美澄 蘭 > 小人は、跳ねながらその数を増やしていく。しかし、どれ一つとして同じ色合い、同じ輝きの組み合わせのものはいない。
一人が二人になり、二人が四人、四人が八人…音楽に合わせて4回も小人が跳ねれば、そこには16体の小人達。

小人達は音楽に合わせて跳ねたり、近くの小人と手を取ってくるくる回ったり、あるいはでんぐり返して小人同士でぶつかったりする。
小人達はぶつかると一旦ばらばらになり…お互いのパーツをところどころ交換して、また踊り始めるのだ。

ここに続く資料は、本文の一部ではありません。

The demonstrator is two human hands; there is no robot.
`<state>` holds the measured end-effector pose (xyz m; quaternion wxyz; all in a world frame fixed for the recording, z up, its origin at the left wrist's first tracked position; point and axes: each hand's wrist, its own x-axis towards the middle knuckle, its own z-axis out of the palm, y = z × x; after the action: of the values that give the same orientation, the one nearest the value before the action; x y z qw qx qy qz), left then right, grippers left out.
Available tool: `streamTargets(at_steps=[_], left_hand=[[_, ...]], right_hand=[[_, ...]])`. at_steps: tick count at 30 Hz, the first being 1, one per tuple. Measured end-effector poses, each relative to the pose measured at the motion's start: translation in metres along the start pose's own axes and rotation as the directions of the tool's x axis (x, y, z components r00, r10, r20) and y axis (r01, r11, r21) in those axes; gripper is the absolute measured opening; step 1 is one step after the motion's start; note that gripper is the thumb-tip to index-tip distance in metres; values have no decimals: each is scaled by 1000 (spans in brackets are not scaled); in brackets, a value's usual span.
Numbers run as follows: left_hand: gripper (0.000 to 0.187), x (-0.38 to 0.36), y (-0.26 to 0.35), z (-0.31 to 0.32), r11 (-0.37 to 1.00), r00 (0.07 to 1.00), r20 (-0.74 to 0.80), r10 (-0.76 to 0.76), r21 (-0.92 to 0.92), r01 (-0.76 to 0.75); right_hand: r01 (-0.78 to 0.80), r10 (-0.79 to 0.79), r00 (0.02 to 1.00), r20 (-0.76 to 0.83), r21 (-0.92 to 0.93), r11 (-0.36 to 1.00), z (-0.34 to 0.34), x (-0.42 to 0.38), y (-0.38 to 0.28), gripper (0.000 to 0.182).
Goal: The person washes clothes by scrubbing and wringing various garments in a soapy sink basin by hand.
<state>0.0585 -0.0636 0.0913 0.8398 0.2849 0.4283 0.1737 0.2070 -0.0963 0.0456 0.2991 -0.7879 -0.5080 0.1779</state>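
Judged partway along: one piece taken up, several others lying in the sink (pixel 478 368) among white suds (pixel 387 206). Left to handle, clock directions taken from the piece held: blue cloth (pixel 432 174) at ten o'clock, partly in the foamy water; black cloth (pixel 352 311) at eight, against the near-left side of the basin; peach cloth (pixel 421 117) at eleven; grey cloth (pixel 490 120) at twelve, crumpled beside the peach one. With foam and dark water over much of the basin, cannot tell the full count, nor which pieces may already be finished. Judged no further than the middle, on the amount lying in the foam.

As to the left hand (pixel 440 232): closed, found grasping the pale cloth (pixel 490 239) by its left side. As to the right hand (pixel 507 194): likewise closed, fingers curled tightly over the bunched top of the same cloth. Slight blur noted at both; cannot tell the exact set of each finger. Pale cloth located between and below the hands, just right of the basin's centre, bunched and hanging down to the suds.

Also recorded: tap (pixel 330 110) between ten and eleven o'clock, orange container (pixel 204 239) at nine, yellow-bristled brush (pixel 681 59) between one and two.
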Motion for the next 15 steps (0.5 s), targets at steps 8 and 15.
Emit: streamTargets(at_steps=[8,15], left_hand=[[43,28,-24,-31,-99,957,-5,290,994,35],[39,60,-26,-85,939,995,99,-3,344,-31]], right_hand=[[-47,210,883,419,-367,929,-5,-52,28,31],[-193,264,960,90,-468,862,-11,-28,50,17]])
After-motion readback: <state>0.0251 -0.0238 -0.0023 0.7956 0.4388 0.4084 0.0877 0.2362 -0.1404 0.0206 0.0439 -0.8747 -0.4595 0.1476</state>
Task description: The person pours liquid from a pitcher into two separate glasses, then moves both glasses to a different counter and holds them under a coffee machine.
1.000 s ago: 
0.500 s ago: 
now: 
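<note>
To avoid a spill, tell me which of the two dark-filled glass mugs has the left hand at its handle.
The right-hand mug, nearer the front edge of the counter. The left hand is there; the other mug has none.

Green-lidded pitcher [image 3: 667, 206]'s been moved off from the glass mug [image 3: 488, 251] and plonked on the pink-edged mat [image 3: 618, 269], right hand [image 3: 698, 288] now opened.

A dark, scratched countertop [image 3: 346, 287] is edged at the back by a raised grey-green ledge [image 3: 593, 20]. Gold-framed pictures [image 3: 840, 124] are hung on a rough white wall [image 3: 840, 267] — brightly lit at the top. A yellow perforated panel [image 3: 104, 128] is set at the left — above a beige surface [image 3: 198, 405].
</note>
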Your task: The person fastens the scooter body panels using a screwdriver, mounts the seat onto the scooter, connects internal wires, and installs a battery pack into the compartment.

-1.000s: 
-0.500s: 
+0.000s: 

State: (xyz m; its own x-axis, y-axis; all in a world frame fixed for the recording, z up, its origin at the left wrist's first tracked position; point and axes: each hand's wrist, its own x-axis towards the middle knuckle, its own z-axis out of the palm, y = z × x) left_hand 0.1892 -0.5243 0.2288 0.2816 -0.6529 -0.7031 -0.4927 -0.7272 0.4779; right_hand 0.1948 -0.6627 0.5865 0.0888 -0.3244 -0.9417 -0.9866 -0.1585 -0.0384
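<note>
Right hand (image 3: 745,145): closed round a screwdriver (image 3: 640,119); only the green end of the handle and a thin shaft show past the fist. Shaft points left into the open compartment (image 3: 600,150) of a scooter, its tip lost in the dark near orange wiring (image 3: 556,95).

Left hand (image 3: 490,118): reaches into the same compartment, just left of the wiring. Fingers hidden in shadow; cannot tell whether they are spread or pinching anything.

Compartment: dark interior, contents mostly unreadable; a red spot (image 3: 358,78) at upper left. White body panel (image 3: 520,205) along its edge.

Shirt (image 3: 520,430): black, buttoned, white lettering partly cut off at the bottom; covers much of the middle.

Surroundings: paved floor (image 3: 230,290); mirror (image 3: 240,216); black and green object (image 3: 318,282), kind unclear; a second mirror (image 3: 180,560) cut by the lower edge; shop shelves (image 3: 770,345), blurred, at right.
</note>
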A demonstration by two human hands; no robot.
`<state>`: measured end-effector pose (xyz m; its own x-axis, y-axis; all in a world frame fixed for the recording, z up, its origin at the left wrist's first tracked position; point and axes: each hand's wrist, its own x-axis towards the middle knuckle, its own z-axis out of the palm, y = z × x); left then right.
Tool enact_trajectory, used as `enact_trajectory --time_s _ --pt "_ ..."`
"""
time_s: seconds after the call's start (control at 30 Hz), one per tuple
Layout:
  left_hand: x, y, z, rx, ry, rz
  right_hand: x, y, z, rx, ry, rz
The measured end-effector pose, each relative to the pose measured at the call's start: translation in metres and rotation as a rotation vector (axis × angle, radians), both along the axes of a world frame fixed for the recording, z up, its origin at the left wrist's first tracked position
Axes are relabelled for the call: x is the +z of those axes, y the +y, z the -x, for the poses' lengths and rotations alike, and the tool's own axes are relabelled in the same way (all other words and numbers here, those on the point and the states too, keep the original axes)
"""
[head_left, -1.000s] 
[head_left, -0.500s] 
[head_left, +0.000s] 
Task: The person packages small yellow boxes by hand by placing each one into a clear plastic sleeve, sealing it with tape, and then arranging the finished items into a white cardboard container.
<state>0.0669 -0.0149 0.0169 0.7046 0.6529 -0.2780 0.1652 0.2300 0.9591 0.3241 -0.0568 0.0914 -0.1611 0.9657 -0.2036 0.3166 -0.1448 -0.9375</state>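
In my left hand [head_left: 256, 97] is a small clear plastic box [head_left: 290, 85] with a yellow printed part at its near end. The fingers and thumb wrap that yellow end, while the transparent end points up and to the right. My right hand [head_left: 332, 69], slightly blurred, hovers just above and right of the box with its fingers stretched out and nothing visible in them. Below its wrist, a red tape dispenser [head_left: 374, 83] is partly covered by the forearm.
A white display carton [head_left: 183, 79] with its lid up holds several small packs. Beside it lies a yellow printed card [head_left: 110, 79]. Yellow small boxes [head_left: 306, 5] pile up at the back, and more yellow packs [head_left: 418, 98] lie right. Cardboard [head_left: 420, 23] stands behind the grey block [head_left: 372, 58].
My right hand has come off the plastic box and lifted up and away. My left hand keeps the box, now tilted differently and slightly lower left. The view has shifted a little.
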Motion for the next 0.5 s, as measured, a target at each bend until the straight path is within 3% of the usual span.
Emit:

一度として同じ組み合わせは無い。二度と、同じ組み合わせの輝きは現れない。

どこかシュールな様相ながらも、小人達はコミカルな鍵盤打楽器の曲に合わせて、可愛らしく踊り続ける。

美澄 蘭 > 曲が終了に向かうように盛り上がっていくと、鉱石の小人達は全員で手をつないで1つの輪を作り、くるくると回り始める。
4小節ごとに、少しずつ減っていく小人。曲の終わりには、曲の始めと同じく残っているのは一人だけだった。
最後の小人は芝居がかったお辞儀をしたかと思うと…まだまだ小柄で男らしさの発達していない容貌ながら、目に知性の光を宿す少年に変じた。
彼が術者だったのだ。

楽曲の中で、小人達は何度パーツを交換していただろうか。
術者の少年は、その中でどのような状態だったのであろうか。
よほど魔術の造形が深くなければ、真相は闇の中であろう。

少年はもう一度芝居がかった仕草でお辞儀をする。
観覧スペースから拍手が鳴り響くと…先ほどまでのパフォーマンスを披露していた三人も姿を見せ、4人で手をつないで再度お辞儀をしてみせた。

美澄 蘭 > もう一度、会場に拍手が満ちて、「制御大会」という名のパフォーマンスは終わった。
会場から人が捌けていく…と、出口のところでパンフレットやら、今回使われた術式についての解説書やらが売られていた。
「頂いたお代は研究費の補助になります」とのことであった。商魂逞しいことである。

「………。」

もっとも、蘭も足を止めて眺めてしまうのだが。

美澄 蘭 > 「う〜ん…」

売り場のコーナーを、周囲の人を邪魔しないような位置から見つめながら、顎に手を当てて思案する蘭。
パンフレットの方は、大した額ではない。問題は解説書の方だ。
こちらは、パンフレットほどは安くない。
単品なら大したことは無いが…両方揃えようとすると、ちょっとだけお財布が痛い。ちょっとだけだが。

美澄 蘭 > 「………。」

やがて、少女は自らの意思の弱さを嘆くかのように一つ息をついて。

「すみません…これと、これをお願いします」

きっちり両方買って、演習施設を後にしたのだった。

ご案内:「演習施設」から美澄 蘭さんが去りました。